* _What to produce_
Lines containing the word "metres": say how many there are in the listing, with only the number as the answer.

(Beginning of Data section)

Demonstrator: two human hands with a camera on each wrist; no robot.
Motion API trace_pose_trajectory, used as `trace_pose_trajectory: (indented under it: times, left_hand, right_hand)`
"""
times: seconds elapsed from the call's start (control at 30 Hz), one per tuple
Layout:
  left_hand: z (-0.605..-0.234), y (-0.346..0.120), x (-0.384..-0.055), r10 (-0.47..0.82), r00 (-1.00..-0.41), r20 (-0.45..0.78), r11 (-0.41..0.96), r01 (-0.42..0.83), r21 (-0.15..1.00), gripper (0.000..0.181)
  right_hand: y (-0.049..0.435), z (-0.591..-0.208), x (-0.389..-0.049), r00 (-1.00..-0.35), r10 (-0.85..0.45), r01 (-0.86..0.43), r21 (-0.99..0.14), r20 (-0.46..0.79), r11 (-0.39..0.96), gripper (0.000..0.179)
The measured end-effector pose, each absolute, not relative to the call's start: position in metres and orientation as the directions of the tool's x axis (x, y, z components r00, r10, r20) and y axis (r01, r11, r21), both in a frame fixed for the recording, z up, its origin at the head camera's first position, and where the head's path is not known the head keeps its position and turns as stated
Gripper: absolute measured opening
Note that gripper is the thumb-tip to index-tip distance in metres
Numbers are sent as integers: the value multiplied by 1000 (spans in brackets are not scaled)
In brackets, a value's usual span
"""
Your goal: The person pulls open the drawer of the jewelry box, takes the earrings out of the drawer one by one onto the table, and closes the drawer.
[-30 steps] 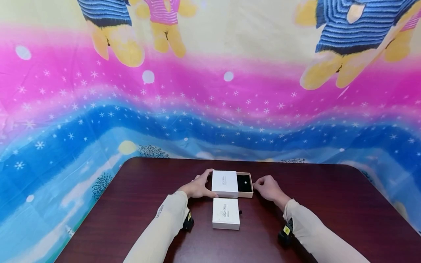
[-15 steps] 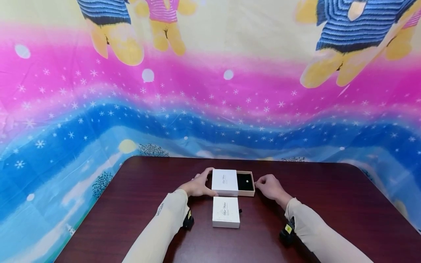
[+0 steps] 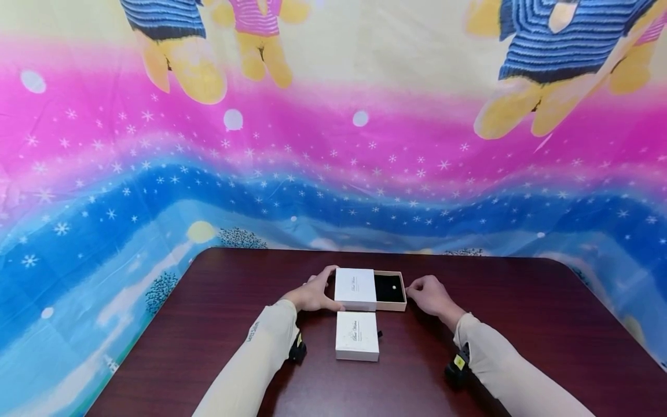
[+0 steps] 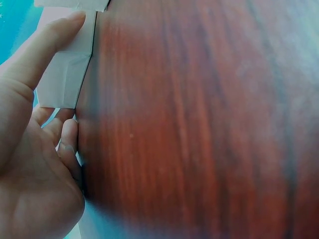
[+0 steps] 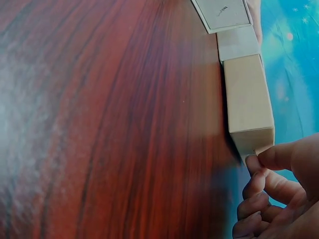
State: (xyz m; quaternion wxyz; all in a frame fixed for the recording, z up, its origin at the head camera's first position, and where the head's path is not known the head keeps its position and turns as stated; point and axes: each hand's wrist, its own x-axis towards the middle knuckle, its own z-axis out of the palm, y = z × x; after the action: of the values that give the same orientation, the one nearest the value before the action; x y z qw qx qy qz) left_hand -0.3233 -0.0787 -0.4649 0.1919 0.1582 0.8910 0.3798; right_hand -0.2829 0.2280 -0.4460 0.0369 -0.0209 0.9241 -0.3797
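Observation:
In the head view a white jewelry box stands toward the back of the table, its white sleeve (image 3: 355, 288) on the left and its beige-rimmed drawer (image 3: 391, 307) part-way out on the right. A small pearl-like bead (image 3: 394, 287) sits on the drawer's black lining. My left hand (image 3: 314, 293) grips the sleeve, thumb on the near side and fingers at the far side. With thumb and index finger my right hand (image 3: 430, 296) pinches at the drawer's outer end; what lies between the fingertips is hidden. The right wrist view shows these fingertips against the drawer's end (image 5: 251, 138).
A second white box (image 3: 356, 336), closed, lies just in front of the first, with a black tab (image 3: 380, 333) on its right side. Both stand on a dark red-brown wooden table (image 3: 234, 370). A printed cloth (image 3: 312, 197) hangs behind the table's far edge.
My right hand has moved slightly right and the drawer has slid further out of the sleeve. My left hand and the sleeve have stayed in place.

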Motion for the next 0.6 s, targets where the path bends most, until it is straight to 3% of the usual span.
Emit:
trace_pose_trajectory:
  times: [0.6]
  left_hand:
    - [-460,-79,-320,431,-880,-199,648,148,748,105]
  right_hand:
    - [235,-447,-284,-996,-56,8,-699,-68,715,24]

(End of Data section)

* _Output_
2